• **Problem details**
Reproduce all entries word for word.

━━━

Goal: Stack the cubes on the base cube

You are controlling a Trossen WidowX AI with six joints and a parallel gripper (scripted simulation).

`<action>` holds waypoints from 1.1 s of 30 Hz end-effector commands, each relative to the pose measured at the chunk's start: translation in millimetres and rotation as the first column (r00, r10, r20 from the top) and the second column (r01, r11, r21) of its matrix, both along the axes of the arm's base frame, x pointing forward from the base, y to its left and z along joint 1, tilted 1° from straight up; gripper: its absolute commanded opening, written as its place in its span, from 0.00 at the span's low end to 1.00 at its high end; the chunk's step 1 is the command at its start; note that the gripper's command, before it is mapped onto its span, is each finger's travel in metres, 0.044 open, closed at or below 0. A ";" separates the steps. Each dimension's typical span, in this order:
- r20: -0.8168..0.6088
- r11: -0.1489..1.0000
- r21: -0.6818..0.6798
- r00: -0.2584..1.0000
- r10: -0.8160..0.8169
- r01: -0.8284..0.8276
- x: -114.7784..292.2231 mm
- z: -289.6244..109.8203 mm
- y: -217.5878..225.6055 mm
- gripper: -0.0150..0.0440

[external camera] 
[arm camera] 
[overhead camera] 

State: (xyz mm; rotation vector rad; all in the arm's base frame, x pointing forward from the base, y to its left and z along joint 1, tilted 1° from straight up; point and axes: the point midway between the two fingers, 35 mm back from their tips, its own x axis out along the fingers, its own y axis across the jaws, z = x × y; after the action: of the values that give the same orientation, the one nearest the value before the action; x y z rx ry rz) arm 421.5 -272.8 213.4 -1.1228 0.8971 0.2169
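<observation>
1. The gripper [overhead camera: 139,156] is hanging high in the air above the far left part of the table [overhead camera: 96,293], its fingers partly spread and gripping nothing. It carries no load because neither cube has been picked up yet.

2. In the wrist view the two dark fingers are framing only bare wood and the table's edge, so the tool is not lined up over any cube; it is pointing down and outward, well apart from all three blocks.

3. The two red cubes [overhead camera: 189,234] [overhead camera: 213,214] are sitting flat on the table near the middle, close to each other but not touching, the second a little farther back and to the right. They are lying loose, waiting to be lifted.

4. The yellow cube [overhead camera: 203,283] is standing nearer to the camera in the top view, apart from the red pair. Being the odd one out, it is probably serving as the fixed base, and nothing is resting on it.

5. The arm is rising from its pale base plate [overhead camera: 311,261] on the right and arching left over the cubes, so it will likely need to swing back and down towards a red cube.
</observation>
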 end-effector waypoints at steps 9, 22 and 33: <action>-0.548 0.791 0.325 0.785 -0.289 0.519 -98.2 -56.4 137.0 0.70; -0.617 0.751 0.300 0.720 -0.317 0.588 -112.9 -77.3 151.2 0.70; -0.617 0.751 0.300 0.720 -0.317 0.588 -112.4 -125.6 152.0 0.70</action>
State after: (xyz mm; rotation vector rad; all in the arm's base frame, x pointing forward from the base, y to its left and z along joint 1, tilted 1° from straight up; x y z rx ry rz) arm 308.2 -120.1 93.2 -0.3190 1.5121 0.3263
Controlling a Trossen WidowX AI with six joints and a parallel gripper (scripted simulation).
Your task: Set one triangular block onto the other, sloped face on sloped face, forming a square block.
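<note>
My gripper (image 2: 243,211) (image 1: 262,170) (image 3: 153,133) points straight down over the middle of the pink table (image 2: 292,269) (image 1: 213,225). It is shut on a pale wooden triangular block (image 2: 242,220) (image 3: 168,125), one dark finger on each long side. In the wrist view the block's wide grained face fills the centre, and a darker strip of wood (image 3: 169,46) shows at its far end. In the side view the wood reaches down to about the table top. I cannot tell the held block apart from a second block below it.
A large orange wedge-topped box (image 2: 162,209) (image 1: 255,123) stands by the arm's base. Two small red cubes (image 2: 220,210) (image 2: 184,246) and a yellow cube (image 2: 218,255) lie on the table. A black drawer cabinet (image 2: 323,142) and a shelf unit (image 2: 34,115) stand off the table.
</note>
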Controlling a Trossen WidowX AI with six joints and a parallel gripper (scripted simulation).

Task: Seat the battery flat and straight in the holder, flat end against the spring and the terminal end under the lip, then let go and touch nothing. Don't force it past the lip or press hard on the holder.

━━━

• **Answer space**
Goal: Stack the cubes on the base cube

You are controlling a Trossen WidowX AI with six joints and a parallel gripper (scripted simulation).

`<action>` holds waypoints from 1.1 s of 30 Hz end-effector commands, each relative to the pose measured at the chunk's start: translation in millimetres and rotation as the first column (r00, r10, r20 from the top) and the second column (r01, r11, r21) of its matrix, both along the axes of the arm's base frame, x pointing forward from the base, y to its left and z along joint 1, tilted 1° from straight up; gripper: its absolute commanded opening, written as its place in its span, from 0.00 at the span's low end to 1.00 at its high end; the chunk's step 1 is the command at its start; note that the gripper's command, before it is mapped onto its span, is each finger's travel in metres, 0.044 open, closed at or below 0. A ";" separates the steps. Each dimension's typical span, in this order:
- r20: -0.8168..0.6088
- r11: -0.1489..1.0000
- r21: -0.6818..0.6798
- r00: -0.2584..1.0000
- r10: -0.8160..0.8169
- r01: -0.8284..0.8276
- x: -114.7784..292.2231 mm
- z: -289.6244..109.8203 mm
- y: -217.5878..225.6055 mm
- gripper: -0.0150..0.0440

[external camera] 
[arm camera] 
[overhead camera] 

State: (xyz mm; rotation vector rad; all in the arm's base frame, x pointing forward from the base, y to its left and z along joint 1, tilted 1° from straight up; point and axes: the point midway between the two fingers, 35 mm back from their tips, its own x axis out along the fingers, its own y axis across the jaws, z = x × y; after the action: of the values that give the same orientation, the one nearest the value before the action; x y z rx ry rz) arm 421.5 -272.8 213.4 -1.1228 0.8971 0.2169
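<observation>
1. The gripper [overhead camera: 139,156] is hanging high in the air above the far left part of the table [overhead camera: 96,293], its fingers partly spread and gripping nothing. It carries no load because neither cube has been picked up yet.

2. In the wrist view the two dark fingers are framing only bare wood and the table's edge, so the tool is not lined up over any cube; it is pointing down and outward, well apart from all three blocks.

3. The two red cubes [overhead camera: 189,234] [overhead camera: 213,214] are sitting flat on the table near the middle, close to each other but not touching, the second a little farther back and to the right. They are lying loose, waiting to be lifted.

4. The yellow cube [overhead camera: 203,283] is standing nearer to the camera in the top view, apart from the red pair. Being the odd one out, it is probably serving as the fixed base, and nothing is resting on it.

5. The arm is rising from its pale base plate [overhead camera: 311,261] on the right and arching left over the cubes, so it will likely need to swing back and down towards a red cube.
</observation>
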 end-effector waypoints at steps 9, 22 and 33: <action>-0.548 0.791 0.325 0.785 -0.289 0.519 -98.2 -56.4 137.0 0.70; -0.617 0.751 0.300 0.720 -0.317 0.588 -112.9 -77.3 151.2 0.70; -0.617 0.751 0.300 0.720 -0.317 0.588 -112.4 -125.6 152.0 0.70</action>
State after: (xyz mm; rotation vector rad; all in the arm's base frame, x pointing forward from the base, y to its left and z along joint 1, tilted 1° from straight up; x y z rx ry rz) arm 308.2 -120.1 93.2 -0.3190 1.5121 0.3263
Controlling a Trossen WidowX AI with six joints and a parallel gripper (scripted simulation).
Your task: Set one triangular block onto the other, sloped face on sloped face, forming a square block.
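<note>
My gripper (image 2: 243,211) (image 1: 262,170) (image 3: 153,133) points straight down over the middle of the pink table (image 2: 292,269) (image 1: 213,225). It is shut on a pale wooden triangular block (image 2: 242,220) (image 3: 168,125), one dark finger on each long side. In the wrist view the block's wide grained face fills the centre, and a darker strip of wood (image 3: 169,46) shows at its far end. In the side view the wood reaches down to about the table top. I cannot tell the held block apart from a second block below it.
A large orange wedge-topped box (image 2: 162,209) (image 1: 255,123) stands by the arm's base. Two small red cubes (image 2: 220,210) (image 2: 184,246) and a yellow cube (image 2: 218,255) lie on the table. A black drawer cabinet (image 2: 323,142) and a shelf unit (image 2: 34,115) stand off the table.
</note>
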Controlling a Trossen WidowX AI with six joints and a parallel gripper (scripted simulation).

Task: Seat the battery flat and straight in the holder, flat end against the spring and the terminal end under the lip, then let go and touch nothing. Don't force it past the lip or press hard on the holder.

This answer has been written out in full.